### Task prompt
Write out once more the lines running from the top of the entries below to the line with "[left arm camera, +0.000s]", both ends included.

### Information shown
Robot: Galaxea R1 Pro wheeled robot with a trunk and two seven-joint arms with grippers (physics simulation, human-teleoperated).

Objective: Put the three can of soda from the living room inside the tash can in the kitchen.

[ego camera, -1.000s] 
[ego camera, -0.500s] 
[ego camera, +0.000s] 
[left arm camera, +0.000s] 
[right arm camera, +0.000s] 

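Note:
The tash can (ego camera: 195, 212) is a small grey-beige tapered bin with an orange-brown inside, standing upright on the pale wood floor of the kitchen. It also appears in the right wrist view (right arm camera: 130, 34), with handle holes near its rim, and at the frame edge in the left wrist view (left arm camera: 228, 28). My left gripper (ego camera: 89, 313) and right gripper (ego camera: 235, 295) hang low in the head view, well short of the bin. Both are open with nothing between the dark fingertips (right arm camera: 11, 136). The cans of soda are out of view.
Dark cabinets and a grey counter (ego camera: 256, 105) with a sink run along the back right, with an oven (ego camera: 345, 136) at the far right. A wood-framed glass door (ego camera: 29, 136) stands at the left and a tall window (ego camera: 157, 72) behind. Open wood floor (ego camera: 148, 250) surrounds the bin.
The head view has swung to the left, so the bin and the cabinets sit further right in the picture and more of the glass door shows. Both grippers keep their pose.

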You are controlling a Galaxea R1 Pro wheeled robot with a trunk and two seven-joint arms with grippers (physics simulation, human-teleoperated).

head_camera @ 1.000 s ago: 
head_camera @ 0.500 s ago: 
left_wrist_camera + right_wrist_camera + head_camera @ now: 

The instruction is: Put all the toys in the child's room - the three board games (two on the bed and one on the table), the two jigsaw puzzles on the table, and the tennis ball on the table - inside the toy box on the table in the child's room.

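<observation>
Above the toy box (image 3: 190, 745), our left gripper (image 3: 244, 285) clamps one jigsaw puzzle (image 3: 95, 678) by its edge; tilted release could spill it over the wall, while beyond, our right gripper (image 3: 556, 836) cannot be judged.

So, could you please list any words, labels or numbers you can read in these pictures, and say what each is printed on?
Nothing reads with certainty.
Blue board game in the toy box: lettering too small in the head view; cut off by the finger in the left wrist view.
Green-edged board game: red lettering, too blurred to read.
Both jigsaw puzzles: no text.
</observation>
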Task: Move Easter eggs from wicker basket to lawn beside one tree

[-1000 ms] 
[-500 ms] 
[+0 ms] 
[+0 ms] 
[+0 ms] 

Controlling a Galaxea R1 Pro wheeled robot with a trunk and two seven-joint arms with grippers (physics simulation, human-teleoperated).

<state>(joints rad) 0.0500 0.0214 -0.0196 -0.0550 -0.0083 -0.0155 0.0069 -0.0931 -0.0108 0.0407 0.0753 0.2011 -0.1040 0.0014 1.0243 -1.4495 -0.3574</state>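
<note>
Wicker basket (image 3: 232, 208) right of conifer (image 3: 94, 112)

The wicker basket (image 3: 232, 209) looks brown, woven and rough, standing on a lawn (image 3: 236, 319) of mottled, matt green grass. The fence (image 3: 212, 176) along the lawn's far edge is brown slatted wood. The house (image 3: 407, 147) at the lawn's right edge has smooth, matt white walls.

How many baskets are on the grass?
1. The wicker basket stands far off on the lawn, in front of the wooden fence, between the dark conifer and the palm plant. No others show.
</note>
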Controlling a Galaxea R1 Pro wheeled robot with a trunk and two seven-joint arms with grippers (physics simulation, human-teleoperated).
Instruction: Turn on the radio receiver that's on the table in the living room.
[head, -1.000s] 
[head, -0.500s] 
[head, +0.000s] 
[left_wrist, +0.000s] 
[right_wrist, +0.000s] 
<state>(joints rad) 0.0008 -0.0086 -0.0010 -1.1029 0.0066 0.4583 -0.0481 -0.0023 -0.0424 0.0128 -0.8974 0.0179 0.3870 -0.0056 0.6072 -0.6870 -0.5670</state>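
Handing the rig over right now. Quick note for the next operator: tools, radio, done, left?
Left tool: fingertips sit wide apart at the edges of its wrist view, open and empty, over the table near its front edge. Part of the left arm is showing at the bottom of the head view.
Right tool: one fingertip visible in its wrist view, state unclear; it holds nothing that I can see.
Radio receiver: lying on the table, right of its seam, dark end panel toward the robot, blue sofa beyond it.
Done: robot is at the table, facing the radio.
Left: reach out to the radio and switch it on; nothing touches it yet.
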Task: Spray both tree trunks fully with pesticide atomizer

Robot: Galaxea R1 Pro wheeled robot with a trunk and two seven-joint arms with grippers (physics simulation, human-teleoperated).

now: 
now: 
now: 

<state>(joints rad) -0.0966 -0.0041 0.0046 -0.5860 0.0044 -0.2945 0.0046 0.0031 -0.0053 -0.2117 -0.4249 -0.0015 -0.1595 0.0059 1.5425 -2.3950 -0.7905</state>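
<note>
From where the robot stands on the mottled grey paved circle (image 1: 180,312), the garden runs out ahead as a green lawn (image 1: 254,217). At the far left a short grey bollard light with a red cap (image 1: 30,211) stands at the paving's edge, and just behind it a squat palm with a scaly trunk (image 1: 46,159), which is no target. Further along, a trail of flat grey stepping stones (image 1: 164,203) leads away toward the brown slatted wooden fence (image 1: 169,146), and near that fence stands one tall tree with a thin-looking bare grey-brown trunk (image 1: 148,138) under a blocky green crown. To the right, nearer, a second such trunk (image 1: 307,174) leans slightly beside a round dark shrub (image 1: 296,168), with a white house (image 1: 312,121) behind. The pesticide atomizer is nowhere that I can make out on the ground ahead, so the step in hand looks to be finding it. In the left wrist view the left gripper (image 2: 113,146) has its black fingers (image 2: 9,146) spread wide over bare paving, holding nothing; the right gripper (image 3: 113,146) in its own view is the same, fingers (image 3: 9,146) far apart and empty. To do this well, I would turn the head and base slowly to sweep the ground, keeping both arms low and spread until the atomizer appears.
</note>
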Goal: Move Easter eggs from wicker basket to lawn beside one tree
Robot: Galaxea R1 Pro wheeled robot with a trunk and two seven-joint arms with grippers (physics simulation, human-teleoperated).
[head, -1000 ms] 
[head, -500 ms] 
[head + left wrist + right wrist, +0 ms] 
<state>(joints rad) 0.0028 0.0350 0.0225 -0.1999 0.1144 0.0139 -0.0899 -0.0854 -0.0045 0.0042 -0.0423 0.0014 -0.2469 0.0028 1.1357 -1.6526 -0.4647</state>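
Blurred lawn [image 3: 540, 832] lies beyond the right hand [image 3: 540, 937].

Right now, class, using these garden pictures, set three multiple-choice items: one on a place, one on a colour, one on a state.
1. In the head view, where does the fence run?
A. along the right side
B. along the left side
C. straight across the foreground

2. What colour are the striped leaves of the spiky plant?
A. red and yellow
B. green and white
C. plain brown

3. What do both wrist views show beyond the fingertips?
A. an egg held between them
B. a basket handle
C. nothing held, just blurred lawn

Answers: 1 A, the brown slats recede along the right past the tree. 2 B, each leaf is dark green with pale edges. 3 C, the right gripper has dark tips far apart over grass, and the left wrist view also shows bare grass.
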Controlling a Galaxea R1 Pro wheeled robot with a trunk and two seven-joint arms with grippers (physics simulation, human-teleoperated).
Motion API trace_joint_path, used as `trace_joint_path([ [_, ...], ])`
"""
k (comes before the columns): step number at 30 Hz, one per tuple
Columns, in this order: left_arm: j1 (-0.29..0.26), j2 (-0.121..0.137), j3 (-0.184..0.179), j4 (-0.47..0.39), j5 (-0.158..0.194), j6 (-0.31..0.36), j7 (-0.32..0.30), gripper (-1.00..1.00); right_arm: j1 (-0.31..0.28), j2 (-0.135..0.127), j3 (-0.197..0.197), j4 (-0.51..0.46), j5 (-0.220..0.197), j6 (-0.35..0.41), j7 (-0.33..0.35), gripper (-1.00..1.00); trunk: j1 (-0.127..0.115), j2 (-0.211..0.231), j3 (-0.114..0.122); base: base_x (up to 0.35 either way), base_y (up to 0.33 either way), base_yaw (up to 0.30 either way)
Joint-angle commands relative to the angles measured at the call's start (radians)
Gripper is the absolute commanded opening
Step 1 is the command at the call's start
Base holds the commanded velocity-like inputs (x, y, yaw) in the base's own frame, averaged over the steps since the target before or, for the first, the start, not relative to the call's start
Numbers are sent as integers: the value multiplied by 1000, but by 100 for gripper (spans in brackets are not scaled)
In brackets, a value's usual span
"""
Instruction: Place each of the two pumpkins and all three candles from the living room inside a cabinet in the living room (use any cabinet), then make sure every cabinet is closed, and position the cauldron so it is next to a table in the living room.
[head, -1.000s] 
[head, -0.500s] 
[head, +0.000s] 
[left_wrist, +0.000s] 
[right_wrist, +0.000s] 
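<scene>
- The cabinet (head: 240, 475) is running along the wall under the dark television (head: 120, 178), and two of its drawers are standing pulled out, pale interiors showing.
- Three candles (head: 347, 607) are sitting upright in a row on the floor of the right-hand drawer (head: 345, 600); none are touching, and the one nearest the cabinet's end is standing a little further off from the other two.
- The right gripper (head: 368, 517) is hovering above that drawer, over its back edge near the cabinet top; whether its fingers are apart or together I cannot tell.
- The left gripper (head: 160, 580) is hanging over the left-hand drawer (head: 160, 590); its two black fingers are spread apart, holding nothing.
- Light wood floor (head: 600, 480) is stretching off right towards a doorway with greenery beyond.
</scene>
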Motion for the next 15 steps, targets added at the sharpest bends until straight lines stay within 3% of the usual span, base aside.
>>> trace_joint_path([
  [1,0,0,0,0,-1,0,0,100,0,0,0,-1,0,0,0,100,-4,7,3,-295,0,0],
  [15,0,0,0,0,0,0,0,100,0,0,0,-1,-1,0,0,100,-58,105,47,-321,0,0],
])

### Written answer
Robot: Galaxea R1 Pro wheeled robot with a trunk and two seven-joint arms with grippers (physics simulation, human-teleoperated).

Objective: Put the three can of soda from the living room inside the tash can in the kitchen.

[ego camera, -1.000s] 
[ego camera, -0.500s] 
[ego camera, +0.000s] 
[left arm camera, +0.000s] 

That wraps up the exercise.